▶ [INSTRUCTIONS TO FOLLOW] The answer must be an exact transcription of the lines below from the first through the one containing "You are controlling", with the pictures left out; please add nothing else.

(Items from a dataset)
....................

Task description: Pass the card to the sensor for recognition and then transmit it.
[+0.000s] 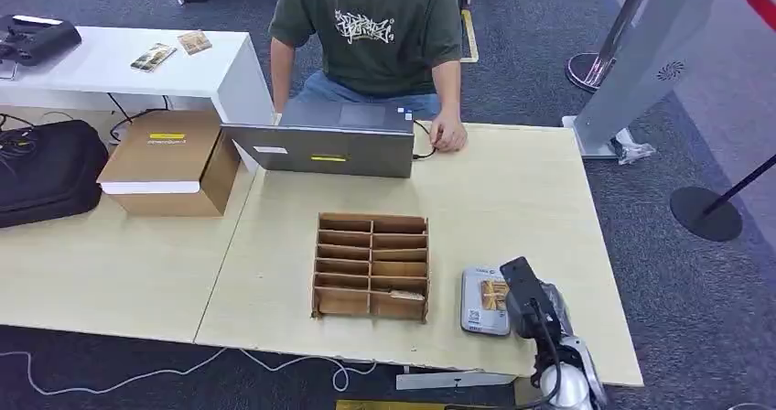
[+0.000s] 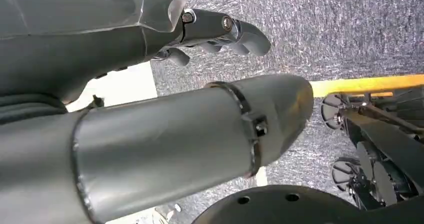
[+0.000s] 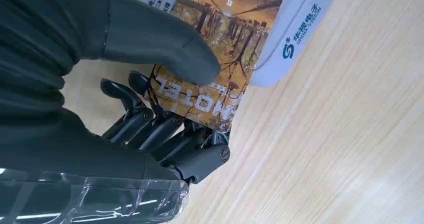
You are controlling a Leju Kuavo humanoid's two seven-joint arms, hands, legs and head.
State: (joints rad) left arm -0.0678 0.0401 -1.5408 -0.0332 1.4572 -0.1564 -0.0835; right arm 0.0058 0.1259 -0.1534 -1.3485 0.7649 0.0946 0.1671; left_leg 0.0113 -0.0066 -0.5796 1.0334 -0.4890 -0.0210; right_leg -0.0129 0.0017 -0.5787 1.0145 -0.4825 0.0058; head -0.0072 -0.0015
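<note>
Right wrist view: card (image 3: pixel 220 49) over the white sensor (image 3: pixel 300 19), partly hidden by the thumb.
Right hand (image 3: pixel 165 109) pinches the card between thumb and fingers.

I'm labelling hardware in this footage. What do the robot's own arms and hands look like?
The right hand has a thick grey thumb, darker jointed fingers and a clear glossy wrap at the wrist. A black cable runs along the silver right arm. The left hand is grey, with visible screws.
</note>
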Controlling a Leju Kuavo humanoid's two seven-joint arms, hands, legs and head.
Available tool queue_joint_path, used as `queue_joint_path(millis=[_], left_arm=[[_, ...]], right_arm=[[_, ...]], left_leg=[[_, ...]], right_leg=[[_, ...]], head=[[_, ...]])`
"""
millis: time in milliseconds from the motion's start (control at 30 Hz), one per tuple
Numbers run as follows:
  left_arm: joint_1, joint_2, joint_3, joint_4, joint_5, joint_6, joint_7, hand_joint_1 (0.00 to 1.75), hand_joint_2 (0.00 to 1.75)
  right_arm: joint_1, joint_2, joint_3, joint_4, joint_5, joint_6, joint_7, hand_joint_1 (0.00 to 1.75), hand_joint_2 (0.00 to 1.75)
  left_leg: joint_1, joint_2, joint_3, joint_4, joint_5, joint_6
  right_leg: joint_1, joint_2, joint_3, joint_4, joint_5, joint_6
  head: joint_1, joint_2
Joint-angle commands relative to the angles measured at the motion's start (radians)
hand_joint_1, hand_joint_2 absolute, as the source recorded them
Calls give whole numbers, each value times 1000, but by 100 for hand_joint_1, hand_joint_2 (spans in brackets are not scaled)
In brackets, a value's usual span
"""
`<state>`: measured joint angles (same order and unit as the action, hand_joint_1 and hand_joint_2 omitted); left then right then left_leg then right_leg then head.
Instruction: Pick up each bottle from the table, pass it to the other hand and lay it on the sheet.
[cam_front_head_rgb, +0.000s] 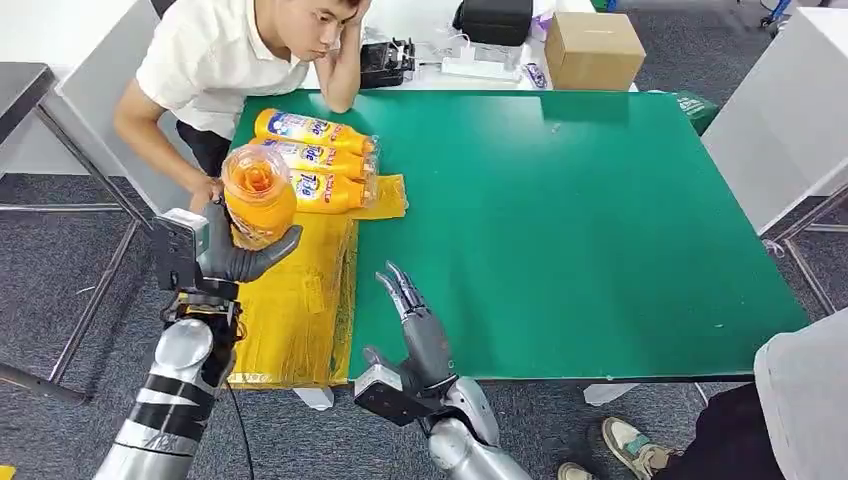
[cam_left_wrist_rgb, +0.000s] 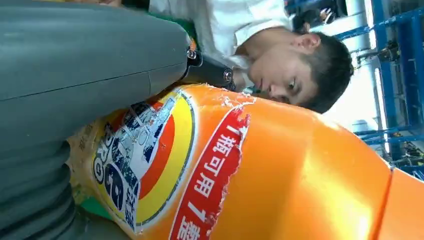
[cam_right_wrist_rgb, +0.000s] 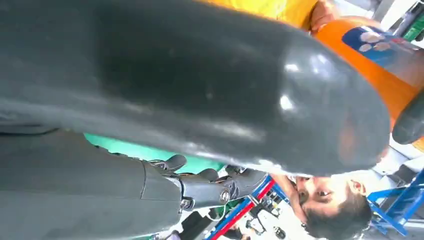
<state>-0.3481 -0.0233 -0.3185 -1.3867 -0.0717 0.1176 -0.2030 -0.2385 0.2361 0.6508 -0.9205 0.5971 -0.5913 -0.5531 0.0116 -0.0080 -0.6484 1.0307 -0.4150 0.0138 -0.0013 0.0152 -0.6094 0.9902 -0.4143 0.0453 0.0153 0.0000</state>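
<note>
My left hand (cam_front_head_rgb: 232, 252) is clamped round an orange bottle (cam_front_head_rgb: 258, 194), held above the yellow sheet (cam_front_head_rgb: 295, 300); its peeling label reads 瓶可用 in white on a red band. Three more bottles (cam_front_head_rgb: 318, 160) lie side by side at the sheet's far end, their labels too small to read. My right hand (cam_front_head_rgb: 420, 330) holds nothing, fingers straight over the green table (cam_front_head_rgb: 580, 220).
</note>
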Motion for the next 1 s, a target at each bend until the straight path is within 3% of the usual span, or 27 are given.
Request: queue_joint_path(millis=[33,133,267,433,633,900,1000], left_arm=[[-251,86,-174,314,-452,80,84,175,175],[-381,83,-299,529,-733,15,164,175,175],[-450,32,-341,700,-854,4,192,175,175],[-502,-8,-282,841,-839,-44,205,175,175],[-567,-12,-254,966,-877,-67,254,175,175],[-630,-61,-257,1079,-903,-197,361,175,175],[-620,-66,-199,1102,-848,-253,361,175,175]], right_arm=[[-37,-15,-12,24,-41,81,-34,0,0],[-45,-8,-10,18,-47,126,-36,0,0],[-44,-6,-4,7,-45,158,-37,0,0],[-9,-6,21,-67,-71,228,-47,0,0],[43,-20,60,-181,-127,314,-51,0,0],[16,-6,73,-155,-158,349,-52,0,0],[8,-1,80,-133,-171,346,-65,0,0]], left_leg=[[0,-4,2,0,1,0],[0,-4,2,0,1,0],[0,-4,3,-1,2,0],[-1,-2,4,0,1,0],[0,0,3,0,0,0],[0,0,3,1,1,0],[0,0,3,0,1,0]], right_leg=[[0,-5,3,0,-1,-1],[0,-5,3,0,-1,-1],[0,-6,5,0,-1,0],[0,-5,4,1,1,-3],[1,-3,3,1,1,-3],[1,-4,3,1,1,-3],[0,-3,3,1,1,-3]], head=[[0,0],[0,0],[0,0],[0,0],[0,0],[0,0],[0,0]])
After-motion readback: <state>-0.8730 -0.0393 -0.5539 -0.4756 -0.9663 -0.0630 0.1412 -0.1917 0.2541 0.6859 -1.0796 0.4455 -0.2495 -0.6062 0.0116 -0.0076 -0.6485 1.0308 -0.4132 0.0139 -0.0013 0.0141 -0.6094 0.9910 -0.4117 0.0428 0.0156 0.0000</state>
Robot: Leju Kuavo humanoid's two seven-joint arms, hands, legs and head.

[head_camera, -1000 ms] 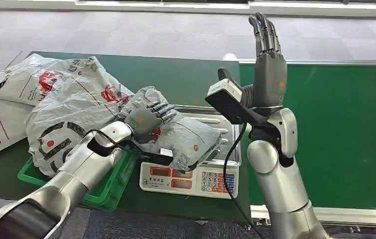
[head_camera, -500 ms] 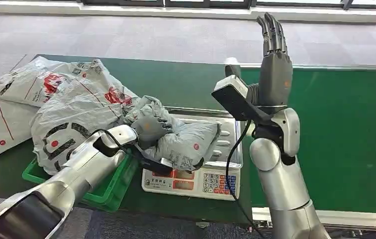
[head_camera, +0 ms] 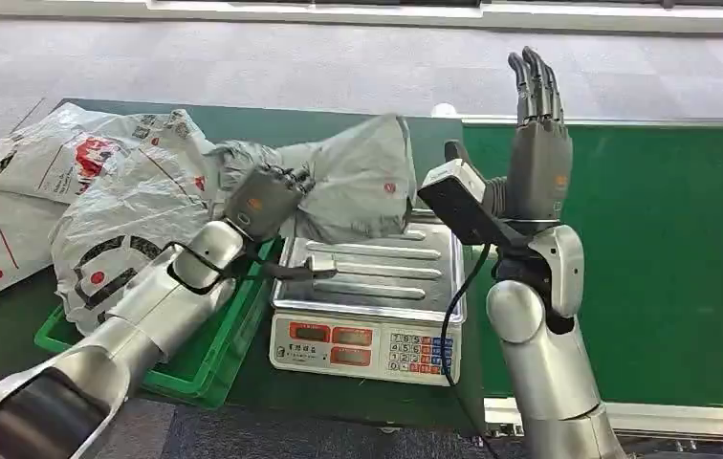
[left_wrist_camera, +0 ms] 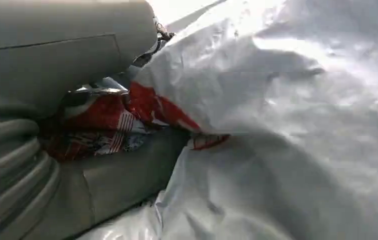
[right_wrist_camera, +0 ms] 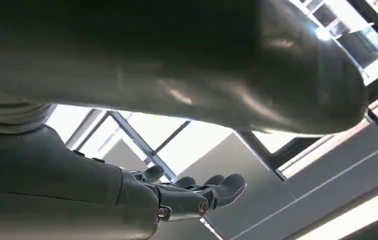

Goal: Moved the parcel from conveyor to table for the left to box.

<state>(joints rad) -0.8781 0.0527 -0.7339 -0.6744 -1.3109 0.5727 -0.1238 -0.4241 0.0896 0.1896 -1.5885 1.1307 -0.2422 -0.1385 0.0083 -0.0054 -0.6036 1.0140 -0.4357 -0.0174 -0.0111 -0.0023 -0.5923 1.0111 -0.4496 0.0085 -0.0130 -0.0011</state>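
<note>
once on scale (head_camera: 367, 287), parcel (head_camera: 358, 182) lifted, left robot hand (head_camera: 264, 199)

The soft grey plastic parcel (head_camera: 362, 182) carries a small red round mark and, at the left wrist, red-and-white print. Left of it, the crumpled white plastic mail bags (head_camera: 99, 182) bear red logos and black lettering. Below the parcel, the steel-topped weighing scale (head_camera: 367, 306) has red displays and a white-and-blue keypad. Left of the scale sits a bright green plastic crate (head_camera: 200, 368). The worktop (head_camera: 339, 143) is dark green.
</note>
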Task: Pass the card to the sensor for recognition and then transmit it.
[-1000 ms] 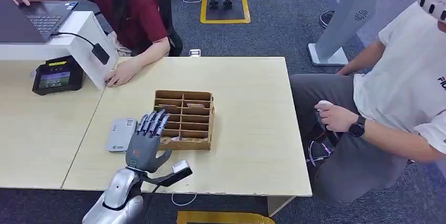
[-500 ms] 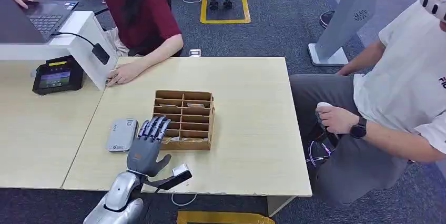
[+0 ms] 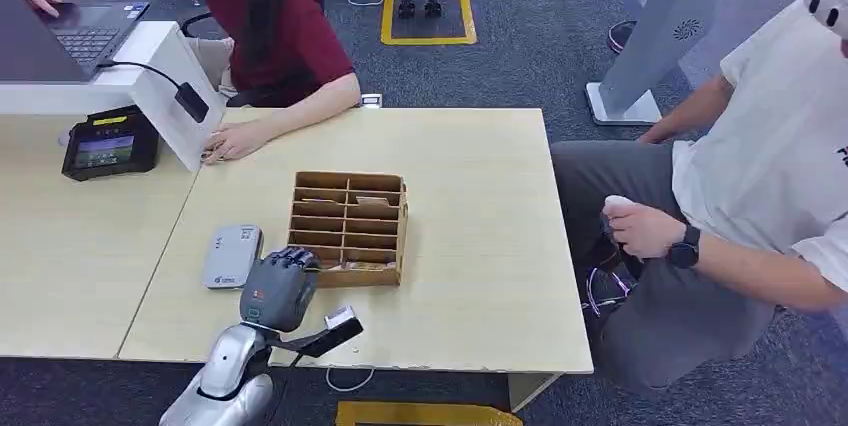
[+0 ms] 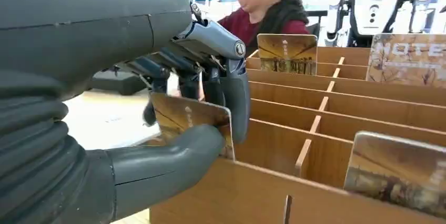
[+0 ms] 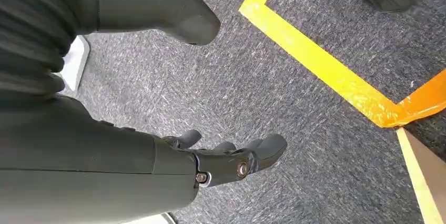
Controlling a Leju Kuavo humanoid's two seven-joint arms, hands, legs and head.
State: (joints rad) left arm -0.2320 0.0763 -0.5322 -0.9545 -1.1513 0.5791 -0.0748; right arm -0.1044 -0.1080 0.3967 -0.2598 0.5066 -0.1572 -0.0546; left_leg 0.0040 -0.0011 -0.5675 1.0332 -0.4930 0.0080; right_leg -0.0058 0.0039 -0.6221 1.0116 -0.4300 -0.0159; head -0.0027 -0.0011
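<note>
One card (image 4: 189,121) pinched between thumb and curled fingers (image 4: 234,95) of the left hand (image 3: 278,286), its lower edge seemingly still in the near slot of the wooden organizer (image 3: 348,228). Advise lifting straight up, clear of the dividers, before swinging toward the sensor (image 3: 231,256) just beside the fingers. Other slots hold more cards (image 4: 286,53). Right hand (image 5: 210,166) hangs loosely open, holding nothing.

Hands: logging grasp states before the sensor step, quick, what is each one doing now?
Left hand: pinching a card at the wooden organizer.
Right hand: open, holding nothing.
</note>
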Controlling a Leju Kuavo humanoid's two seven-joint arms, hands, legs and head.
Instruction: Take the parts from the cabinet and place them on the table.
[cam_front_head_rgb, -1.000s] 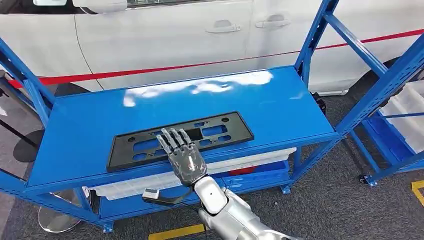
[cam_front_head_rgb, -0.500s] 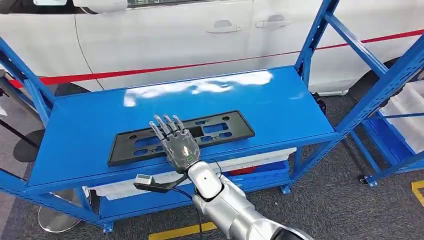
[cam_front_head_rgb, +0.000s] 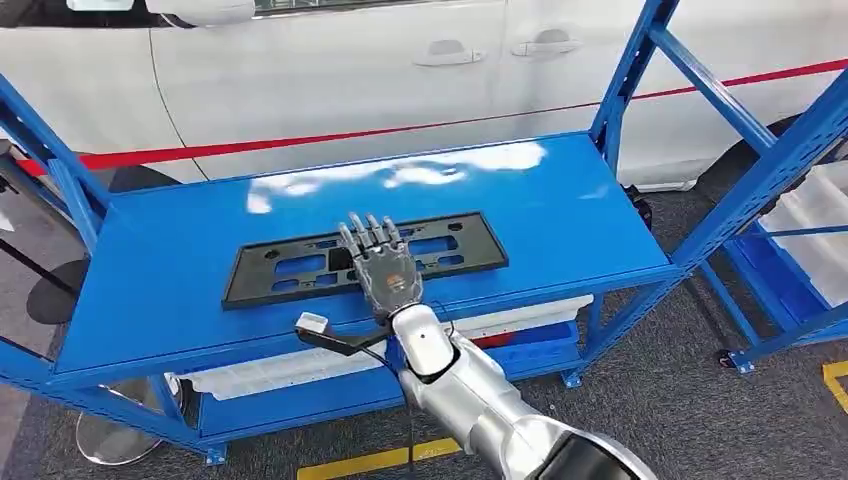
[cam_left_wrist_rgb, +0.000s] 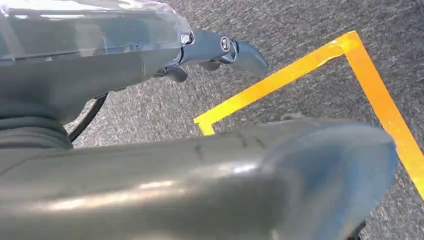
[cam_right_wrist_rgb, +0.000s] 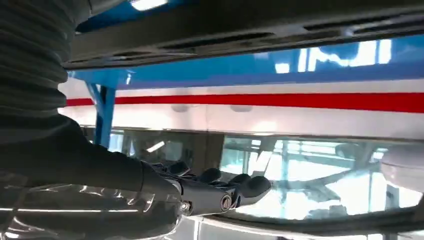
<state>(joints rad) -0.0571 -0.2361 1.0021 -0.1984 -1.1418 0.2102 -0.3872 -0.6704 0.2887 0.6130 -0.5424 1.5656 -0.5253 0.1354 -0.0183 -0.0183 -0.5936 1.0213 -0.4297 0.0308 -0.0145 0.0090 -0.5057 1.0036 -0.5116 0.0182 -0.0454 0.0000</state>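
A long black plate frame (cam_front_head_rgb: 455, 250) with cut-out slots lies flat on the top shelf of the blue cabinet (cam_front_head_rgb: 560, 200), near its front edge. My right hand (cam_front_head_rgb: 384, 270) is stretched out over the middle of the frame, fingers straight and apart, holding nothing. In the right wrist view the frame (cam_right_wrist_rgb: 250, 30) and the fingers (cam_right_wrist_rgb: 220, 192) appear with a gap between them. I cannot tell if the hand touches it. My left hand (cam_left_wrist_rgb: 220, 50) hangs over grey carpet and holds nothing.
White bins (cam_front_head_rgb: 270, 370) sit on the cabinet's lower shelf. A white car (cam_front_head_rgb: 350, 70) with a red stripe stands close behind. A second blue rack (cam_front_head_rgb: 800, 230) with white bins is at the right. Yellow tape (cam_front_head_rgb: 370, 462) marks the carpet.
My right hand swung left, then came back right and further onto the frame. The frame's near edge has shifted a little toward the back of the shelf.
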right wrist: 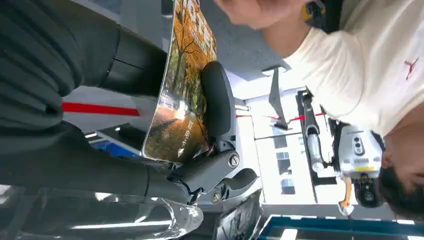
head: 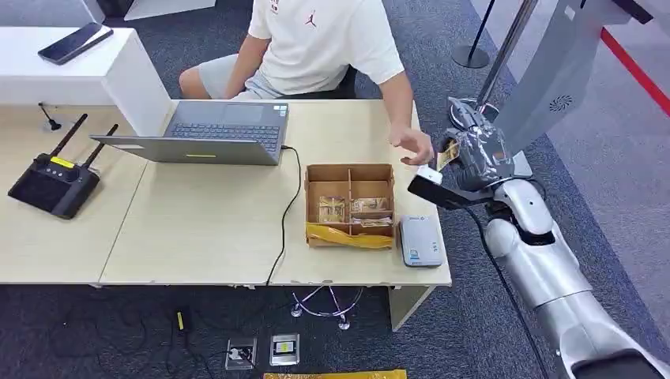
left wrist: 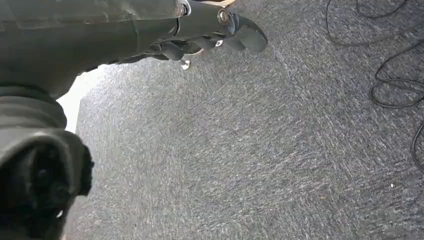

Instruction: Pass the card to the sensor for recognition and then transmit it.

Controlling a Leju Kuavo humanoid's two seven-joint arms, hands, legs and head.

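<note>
The robot's silver right arm rises from the near right corner of the head view to the right hand (head: pixel 474 154), raised beside the right edge of the pale wooden table (head: pixel 197 229). That hand grasps a glossy card printed with autumn trees (right wrist: pixel 182 90), pinched between a dark finger and the thumb in the right wrist view; in the head view the card shows only as a yellowish sliver at the hand. A seated person in a white T-shirt (head: pixel 324 39) reaches a hand (head: pixel 412 148) close to the card, apparently not touching it. On the table near the right edge lie a small grey-white card reader (head: pixel 419 241) and, just left of it, a brown cardboard box with compartments (head: pixel 349 204). Farther left sit an open grey laptop (head: pixel 213 130) and a black router with antennas (head: pixel 54 181). The left hand (left wrist: pixel 210 35) hangs over grey carpet, fingers curled with nothing in them.
</note>
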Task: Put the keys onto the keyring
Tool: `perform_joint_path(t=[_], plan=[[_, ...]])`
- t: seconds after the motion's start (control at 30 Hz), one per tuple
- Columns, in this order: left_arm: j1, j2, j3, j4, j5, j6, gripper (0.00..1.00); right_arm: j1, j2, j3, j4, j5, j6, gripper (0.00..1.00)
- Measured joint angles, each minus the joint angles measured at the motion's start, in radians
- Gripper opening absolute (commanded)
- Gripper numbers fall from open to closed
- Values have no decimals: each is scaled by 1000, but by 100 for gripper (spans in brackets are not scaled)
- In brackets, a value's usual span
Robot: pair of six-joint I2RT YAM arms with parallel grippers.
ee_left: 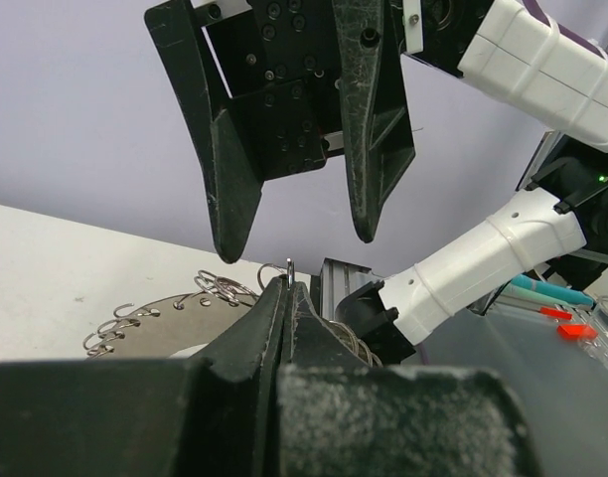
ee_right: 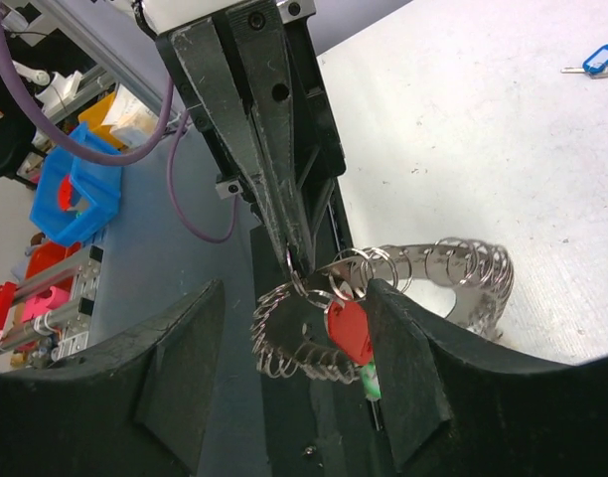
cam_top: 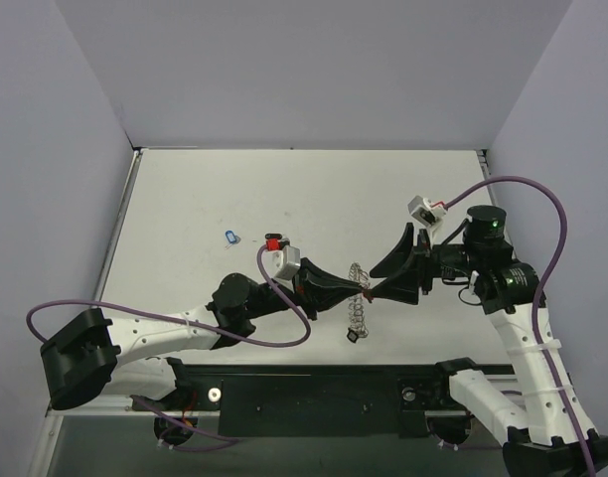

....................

▶ [SOLVED EXERCISE]
Task description: Pass the card to the sensor for recognition and then transmit it.
[+0.000s] 
[+0.000s] 
[+0.000s] 
You are controlling a Leju Kuavo humanoid's two seven-joint arms, hands, legs and head.

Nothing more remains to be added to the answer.